Goal of the exercise – Print the whole listing below exactly, skipping every picture.

Stored data –
※ ※ ※
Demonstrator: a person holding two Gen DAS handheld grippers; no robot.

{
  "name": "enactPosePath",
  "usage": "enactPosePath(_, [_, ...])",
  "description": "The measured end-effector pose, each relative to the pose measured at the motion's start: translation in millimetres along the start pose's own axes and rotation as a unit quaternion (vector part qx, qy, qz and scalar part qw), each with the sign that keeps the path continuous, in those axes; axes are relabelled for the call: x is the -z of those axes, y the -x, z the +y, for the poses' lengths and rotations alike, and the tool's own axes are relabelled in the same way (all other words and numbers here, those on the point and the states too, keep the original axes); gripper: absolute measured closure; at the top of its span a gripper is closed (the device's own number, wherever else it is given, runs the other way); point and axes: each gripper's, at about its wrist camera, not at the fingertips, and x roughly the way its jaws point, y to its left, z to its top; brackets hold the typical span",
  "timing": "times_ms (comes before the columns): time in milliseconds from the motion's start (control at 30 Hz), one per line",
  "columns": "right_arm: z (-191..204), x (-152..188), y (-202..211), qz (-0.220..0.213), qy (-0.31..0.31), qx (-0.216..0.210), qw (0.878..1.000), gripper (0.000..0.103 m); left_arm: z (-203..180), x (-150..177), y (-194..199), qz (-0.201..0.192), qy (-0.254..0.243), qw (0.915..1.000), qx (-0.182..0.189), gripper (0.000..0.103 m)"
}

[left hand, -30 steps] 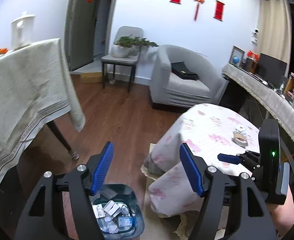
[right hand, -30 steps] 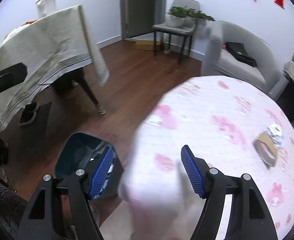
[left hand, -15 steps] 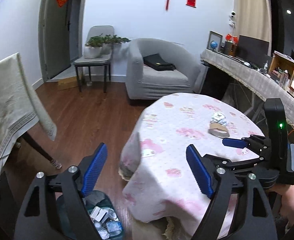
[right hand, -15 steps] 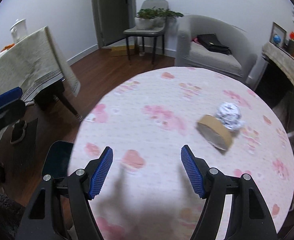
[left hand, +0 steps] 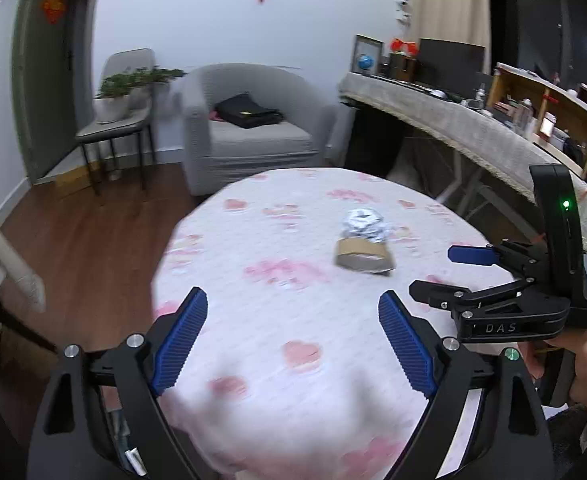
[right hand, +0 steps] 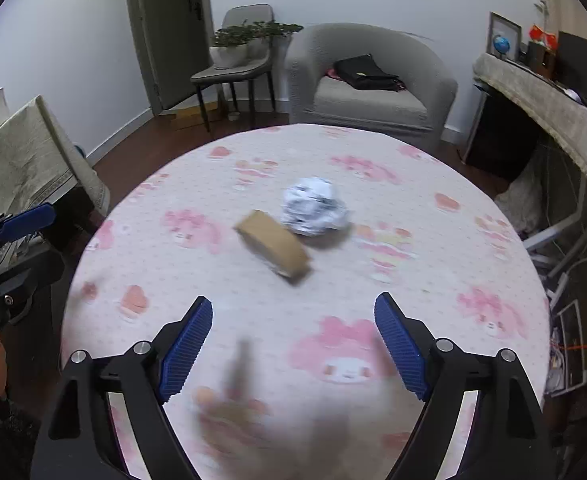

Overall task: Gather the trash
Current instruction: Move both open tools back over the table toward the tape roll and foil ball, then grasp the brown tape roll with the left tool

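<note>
A crumpled white paper ball (right hand: pixel 315 206) and a brown cardboard piece (right hand: pixel 273 246) lie side by side near the middle of the round table with a pink-patterned cloth (right hand: pixel 473 280). They also show in the left wrist view, the ball (left hand: pixel 363 222) behind the cardboard (left hand: pixel 363 256). My right gripper (right hand: pixel 293 344) is open and empty above the table's near side, short of the cardboard. My left gripper (left hand: pixel 293 344) is open and empty over the table's near left edge. The right gripper (left hand: pixel 473 276) shows at the right of the left wrist view.
A grey armchair (right hand: pixel 369 84) with a black bag stands behind the table. A chair with a potted plant (right hand: pixel 237 56) is at the back left. A cloth-covered table (right hand: pixel 21 164) is at the left, a long counter (left hand: pixel 473 128) at the right.
Both grippers swung away from the floor bin and up over the round table. The paper ball and cardboard now sit closer and more central in both views. Both stay open.
</note>
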Motion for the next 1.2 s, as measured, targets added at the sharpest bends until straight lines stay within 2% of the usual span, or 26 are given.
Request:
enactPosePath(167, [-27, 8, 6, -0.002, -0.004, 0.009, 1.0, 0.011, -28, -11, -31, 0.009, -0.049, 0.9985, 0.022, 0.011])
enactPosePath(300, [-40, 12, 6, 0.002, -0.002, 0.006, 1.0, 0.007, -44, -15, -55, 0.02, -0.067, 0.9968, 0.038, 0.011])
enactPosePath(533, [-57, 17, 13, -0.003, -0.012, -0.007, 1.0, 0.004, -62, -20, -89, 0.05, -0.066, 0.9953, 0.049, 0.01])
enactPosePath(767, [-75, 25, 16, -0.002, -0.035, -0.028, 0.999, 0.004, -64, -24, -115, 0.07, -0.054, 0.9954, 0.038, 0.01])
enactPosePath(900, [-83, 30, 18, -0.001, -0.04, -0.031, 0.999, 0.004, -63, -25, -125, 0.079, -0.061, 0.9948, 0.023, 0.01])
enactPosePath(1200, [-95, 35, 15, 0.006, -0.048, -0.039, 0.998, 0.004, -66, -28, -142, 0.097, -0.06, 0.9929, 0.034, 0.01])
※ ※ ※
Task response –
Demonstrator: a person holding two Gen DAS handheld grippers; no robot.

{
  "name": "enactPosePath",
  "usage": "enactPosePath(_, [_, ...])",
  "description": "The measured end-effector pose, each relative to the pose measured at the motion's start: translation in millimetres along the start pose's own axes and rotation as a unit quaternion (vector part qx, qy, qz and scalar part qw), each with the sign that keeps the path continuous, in those axes; axes are relabelled for the call: x is the -z of those axes, y the -x, z the +y, for the poses' lengths and rotations alike, and the tool's own axes are relabelled in the same way (all other words and numbers here, those on the point and the states too, keep the original axes); gripper: absolute measured closure; at the top of its span a gripper is closed (the device's own number, wherever else it is given, runs the other way); point and axes: each gripper's, at about its wrist camera, not at the fingertips, and x roughly the way its jaws point, y to its left, z to its top; brackets hold the typical span",
  "timing": "times_ms (comes before the columns): time in milliseconds from the motion's start (control at 30 Hz), one per line",
  "columns": "right_arm: z (-191..204), x (-152..188), y (-202..211), qz (-0.220..0.213), qy (-0.31..0.31), qx (-0.216..0.210), qw (0.878..1.000), gripper (0.000..0.103 m); left_arm: z (-203..180), x (-150..177), y (-194..199), qz (-0.201..0.192), qy (-0.254..0.243), qw (0.915..1.000), qx (-0.182..0.189), gripper (0.000..0.103 m)"
}

[left hand, -30 steps] 
[right hand, -30 steps] 
[left hand, -15 steps] 
[right hand, -15 steps] 
[left hand, +0 steps] 
[right hand, +0 steps] 

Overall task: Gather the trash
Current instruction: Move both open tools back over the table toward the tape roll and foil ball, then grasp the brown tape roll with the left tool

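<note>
A crumpled white paper ball (right hand: pixel 315 206) and a brown cardboard piece (right hand: pixel 273 246) lie side by side near the middle of the round table with a pink-patterned cloth (right hand: pixel 473 280). They also show in the left wrist view, the ball (left hand: pixel 363 222) behind the cardboard (left hand: pixel 363 256). My right gripper (right hand: pixel 293 344) is open and empty above the table's near side, short of the cardboard. My left gripper (left hand: pixel 293 344) is open and empty over the table's near left edge. The right gripper (left hand: pixel 473 276) shows at the right of the left wrist view.
A grey armchair (right hand: pixel 369 84) with a black bag stands behind the table. A chair with a potted plant (right hand: pixel 237 56) is at the back left. A cloth-covered table (right hand: pixel 21 164) is at the left, a long counter (left hand: pixel 473 128) at the right.
Both grippers swung away from the floor bin and up over the round table. The paper ball and cardboard now sit closer and more central in both views. Both stay open.
</note>
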Motion for the next 1.2 s, as measured, targets added at the sharpest bends until straight lines stay within 2% of the usual span, or 26 are given.
Request:
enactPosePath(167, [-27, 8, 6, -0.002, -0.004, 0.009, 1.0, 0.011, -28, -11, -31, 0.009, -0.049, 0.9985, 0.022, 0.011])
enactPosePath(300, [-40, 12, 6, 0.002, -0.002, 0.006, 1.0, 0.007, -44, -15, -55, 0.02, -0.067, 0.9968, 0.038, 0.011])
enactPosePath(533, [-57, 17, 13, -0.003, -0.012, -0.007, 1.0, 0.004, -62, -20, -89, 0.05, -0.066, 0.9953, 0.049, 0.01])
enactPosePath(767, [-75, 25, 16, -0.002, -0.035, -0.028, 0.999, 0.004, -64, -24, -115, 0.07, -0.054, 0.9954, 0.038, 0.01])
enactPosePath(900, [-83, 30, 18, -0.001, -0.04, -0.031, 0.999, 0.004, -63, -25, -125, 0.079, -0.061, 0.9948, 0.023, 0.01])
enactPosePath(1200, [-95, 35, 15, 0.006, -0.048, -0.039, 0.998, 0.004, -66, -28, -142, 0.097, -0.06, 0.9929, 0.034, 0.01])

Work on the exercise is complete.